Among the many spiritual ills that afflicted the Corinthian congregation was a class of leaders, self-appointed “Super Apostles” (2 Cor 11:5, 12). These so-called “Super Apostles” compared themselves to the Apostle Paul and claimed to be superior to him. Where Paul’s speech was imperfect, theirs was polished. Where he was arrested for the sake of Christ, they had suffered no such shame. Reading between the lines, their message seems to have been not very different from what we hear from the likes of Joel Osteen or the so-called “health and wealth” preachers who take this-worldly prosperity as a sign of divine favour and suffering for Christ as a sign of divine disfavour. Remarkably, we know from the writings of the early post-apostolic Fathers, e.g., 1 Clement, who also wrote to the same congregation, that these same problems continued to plague them for decades. Indeed, as far as I know, they never went away.
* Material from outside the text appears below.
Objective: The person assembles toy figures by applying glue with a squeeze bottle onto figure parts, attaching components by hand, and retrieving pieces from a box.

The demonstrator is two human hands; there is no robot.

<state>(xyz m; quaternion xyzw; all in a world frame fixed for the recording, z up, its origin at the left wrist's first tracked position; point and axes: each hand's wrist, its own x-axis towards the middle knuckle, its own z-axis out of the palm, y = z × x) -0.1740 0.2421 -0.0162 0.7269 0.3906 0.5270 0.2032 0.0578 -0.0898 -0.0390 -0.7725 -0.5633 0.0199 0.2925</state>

In the Reformation Martin Luther called these sorts of teachers “theologians of glory”. Later scholars would go on to speak about a “theology of glory” as distinct from the “theology of the cross”. Luther contrasted the theologian of glory” with “theologian of the cross” as part of a 1518 academic event known as the Heidelberg Disputation. He argued:
One is not worthy to be called a theologian who looks upon the ‘invisible things of God’ [Rom. 1:20] as though they were clearly ‘perceptible in those things which have actually happened’ [1 Cor 1:21–25]. But the one who knows the visible things and the backside [Ex 33:23] of God seen through the passions and the cross [is a theologian]. The theologian of glory calls evil good and good evil. The theologian of the cross calls a thing what it is.